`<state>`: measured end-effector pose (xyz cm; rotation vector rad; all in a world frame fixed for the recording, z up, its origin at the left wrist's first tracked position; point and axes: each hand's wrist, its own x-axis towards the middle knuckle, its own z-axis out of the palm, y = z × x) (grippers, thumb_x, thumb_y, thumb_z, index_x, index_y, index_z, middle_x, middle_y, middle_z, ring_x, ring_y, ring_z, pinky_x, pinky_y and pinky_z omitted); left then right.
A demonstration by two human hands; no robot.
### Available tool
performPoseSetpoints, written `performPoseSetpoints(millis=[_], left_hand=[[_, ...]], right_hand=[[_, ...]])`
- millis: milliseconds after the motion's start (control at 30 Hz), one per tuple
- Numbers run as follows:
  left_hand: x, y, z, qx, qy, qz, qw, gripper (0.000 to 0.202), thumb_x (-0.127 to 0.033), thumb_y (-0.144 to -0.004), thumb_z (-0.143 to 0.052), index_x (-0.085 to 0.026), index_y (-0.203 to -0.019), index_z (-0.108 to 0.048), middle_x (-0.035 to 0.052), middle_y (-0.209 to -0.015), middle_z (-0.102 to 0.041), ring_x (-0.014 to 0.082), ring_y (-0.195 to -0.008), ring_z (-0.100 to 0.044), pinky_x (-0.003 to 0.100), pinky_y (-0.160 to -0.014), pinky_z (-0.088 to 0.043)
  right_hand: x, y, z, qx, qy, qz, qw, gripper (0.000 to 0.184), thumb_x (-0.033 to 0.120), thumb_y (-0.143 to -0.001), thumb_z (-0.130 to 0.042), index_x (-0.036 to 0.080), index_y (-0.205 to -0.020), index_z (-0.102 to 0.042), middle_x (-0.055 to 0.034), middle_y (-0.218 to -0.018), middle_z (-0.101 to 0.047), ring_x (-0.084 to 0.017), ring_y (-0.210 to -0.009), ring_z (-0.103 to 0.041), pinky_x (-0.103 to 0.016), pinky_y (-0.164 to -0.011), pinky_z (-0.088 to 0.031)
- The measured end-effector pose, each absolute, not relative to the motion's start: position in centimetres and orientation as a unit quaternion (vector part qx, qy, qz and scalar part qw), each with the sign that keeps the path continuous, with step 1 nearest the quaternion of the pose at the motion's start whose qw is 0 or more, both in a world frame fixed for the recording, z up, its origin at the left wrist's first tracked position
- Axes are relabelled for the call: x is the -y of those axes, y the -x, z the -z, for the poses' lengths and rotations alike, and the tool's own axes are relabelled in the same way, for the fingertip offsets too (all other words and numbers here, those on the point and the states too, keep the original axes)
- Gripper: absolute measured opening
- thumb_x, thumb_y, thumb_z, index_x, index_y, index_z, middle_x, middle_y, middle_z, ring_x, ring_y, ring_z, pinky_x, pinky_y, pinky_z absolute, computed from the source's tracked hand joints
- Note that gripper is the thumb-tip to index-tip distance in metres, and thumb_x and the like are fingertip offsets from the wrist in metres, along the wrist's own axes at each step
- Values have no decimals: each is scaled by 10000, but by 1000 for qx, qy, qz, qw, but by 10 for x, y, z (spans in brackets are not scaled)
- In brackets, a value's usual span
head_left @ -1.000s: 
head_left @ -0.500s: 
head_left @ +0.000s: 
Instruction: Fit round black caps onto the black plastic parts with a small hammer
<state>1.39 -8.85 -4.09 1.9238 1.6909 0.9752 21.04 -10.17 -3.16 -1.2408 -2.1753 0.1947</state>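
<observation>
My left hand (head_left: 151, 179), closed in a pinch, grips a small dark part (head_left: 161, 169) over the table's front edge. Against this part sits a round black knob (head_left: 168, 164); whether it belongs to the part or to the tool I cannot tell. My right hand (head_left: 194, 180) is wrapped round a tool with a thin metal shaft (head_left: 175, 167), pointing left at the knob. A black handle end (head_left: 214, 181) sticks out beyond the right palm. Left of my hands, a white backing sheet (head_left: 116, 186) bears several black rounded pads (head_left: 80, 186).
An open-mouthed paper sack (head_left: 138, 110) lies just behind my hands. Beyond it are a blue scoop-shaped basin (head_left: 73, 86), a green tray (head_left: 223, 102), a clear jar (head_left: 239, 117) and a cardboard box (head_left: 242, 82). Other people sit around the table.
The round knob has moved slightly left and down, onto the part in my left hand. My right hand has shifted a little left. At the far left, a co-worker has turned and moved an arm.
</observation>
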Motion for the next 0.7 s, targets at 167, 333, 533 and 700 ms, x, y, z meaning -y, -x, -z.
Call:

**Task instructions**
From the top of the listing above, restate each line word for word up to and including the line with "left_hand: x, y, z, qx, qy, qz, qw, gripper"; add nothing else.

**Solution**
`<state>`: measured end-effector pose (xyz cm; rotation vector rad; all in a world frame fixed for the recording, z up, its origin at the left wrist's first tracked position; point and axes: each hand's wrist, its own x-axis towards the middle knuckle, its own z-axis out of the palm, y = z × x) (grippers, thumb_x, thumb_y, thumb_z, index_x, index_y, index_z, middle_x, middle_y, middle_z, ring_x, ring_y, ring_z, pinky_x, pinky_y and pinky_z omitted); left then right.
A demonstration by two human hands; no robot.
### Available tool
performPoseSetpoints, written `performPoseSetpoints(millis=[_], left_hand=[[_, ...]], right_hand=[[_, ...]])`
- millis: milliseconds after the motion's start (control at 30 Hz), one per tuple
- Numbers run as follows:
  left_hand: x, y, z, qx, qy, qz, qw, gripper (0.000 to 0.202), thumb_x (-0.127 to 0.033), thumb_y (-0.144 to -0.004), thumb_z (-0.143 to 0.052), index_x (-0.085 to 0.026), index_y (-0.203 to -0.019), index_z (-0.108 to 0.048), middle_x (-0.035 to 0.052), middle_y (-0.209 to -0.015), middle_z (-0.102 to 0.041), ring_x (-0.014 to 0.082), ring_y (-0.195 to -0.008), ring_z (-0.100 to 0.044), pinky_x (-0.003 to 0.100), pinky_y (-0.160 to -0.014), pinky_z (-0.088 to 0.043)

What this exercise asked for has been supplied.